Les attaques contre les hauts représentants de l’État et les institutions ont aussi augmenté dans le centre du Mali, note le document. Dans la région de Ségou, le Président du tribunal de Niono a été enlevé le 16 novembre 2017 moins d’un mois après l’embuscade mortelle contre le convoi du Président de la Haute Cour de justice dans la région de Mopti…

A Mopti, la population se dit inquiète de la situation sécuritaire de la région. Au-delà des attaques terroristes, on assiste de plus en plus à des assassinats ciblés dans la localité
 (source : rapport trimestriel de l’ONU sur la situation sécuritaire au Mali).

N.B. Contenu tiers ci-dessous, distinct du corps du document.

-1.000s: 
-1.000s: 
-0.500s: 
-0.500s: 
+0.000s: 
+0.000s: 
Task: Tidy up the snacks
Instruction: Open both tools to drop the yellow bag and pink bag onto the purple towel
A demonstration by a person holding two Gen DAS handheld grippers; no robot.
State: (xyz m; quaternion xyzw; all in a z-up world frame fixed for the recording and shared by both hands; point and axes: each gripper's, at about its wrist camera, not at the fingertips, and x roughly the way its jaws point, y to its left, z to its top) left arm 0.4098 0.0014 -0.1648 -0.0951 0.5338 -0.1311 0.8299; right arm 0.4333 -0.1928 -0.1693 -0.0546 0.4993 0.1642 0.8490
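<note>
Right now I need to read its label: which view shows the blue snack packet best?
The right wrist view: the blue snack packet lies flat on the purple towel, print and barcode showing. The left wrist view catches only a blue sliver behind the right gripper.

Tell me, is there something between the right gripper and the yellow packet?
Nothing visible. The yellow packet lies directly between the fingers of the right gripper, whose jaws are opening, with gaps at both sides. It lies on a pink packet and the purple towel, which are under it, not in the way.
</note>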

Qu’est ce qui peut bien inciter les populations à retourner sur place ? Le retour de la sécurité, bien entendu ! Mais sur place, la situation ne présente guère sur de bons auspices aussi bien pour les FAMAS que pour BARKHANE lesquels, sans pour autant encore connaître leurs limites devront cependant faire face à de nouvelles tactiques et organisations, au renforcement des groupes jihadistes par des combattants étrangers. A cela, il faudra il bien ajouter les autres formes d’insécurité désormais fréquentes (lire tableau).

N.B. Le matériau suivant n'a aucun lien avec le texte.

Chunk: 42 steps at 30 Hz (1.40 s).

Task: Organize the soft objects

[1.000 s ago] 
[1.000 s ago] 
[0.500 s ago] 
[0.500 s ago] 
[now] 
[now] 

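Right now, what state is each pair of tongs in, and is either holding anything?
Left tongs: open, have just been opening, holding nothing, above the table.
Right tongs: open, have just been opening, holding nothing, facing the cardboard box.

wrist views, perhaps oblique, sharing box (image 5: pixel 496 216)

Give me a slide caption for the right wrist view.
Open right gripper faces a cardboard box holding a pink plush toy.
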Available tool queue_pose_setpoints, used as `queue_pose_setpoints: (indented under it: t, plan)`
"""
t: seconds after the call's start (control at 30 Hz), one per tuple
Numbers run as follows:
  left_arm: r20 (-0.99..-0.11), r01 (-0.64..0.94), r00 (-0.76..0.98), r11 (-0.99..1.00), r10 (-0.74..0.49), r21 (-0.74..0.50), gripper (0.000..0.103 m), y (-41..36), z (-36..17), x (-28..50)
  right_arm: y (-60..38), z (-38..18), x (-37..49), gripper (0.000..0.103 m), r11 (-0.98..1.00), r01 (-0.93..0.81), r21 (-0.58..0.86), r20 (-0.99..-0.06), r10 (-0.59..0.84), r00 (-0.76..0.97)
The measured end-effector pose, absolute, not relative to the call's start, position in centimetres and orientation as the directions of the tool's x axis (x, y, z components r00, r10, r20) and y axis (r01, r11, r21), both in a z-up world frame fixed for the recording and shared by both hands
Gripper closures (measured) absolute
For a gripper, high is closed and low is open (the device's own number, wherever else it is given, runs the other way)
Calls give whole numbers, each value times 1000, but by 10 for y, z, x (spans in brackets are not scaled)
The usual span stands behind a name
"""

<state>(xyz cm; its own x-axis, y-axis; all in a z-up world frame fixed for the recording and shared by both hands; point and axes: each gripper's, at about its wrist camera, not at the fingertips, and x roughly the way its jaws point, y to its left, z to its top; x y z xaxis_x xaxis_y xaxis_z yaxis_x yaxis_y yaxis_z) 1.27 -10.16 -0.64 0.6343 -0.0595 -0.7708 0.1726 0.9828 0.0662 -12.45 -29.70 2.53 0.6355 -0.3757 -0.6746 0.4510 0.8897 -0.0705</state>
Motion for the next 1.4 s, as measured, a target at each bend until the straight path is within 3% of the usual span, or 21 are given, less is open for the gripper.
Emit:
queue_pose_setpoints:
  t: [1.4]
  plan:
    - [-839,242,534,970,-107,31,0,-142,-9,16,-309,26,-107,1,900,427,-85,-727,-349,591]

Il s’agira donc pour qui veut organiser un scrutin, de recenser d’abord les électeurs, d’actualiser la liste électorale, de constituer des commissions électorales indépendantes (démembrements de la CENI), de former les membres, d’acheminer le matériel électoral sur place, (urnes, bulletins, encre, etc.), et enfin, de tenir le même jour un scrutin présidentiel transparent, équitable et dont les résultats seront acceptés par toutes les parties. Ce, dans un délai de 4 mois, au regard des activités postélectorales. Il faudra bien un miracle pour ce faire.

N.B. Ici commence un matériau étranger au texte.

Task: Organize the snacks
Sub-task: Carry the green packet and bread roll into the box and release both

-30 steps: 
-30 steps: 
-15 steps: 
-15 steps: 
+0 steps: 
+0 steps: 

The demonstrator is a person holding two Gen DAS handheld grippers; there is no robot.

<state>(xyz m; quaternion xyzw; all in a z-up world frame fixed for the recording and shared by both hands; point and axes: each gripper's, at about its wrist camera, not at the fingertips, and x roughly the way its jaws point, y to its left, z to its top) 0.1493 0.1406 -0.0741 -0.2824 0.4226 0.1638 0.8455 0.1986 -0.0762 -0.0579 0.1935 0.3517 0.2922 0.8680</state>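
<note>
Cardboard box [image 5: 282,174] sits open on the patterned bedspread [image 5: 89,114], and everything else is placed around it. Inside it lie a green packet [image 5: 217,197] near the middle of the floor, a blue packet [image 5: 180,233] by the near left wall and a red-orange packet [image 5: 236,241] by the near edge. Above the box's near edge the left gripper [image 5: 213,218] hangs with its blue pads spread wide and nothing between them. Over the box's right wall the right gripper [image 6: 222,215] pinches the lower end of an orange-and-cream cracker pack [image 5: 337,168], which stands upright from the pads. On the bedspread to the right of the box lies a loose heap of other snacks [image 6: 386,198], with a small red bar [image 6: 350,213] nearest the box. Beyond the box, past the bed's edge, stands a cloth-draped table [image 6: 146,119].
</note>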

Il existe cependant une alternative : négocier avec les groupes armés en vue de la tenue des consultations électorales. Une option qui n’est non plus sans conséquences. Solliciter leur approbation, c’est du coup leur conférer une légitimité certaine. Et du coup, ils atteindront leur objectif. Aussi, une éventuelle reconnaissance risque bien de saper le moral de l’opinion publique internationale très engagée auprès de nos Etats et celui des victimes qui ne demandent que justice.

En tout état de cause, croire à la tenue d’élections régulières, transparentes et acceptées de tous au Mali dans les 12 prochains mois relèverait tout simplement de l’utopie. Pour autant, il paraît que le miracle existe.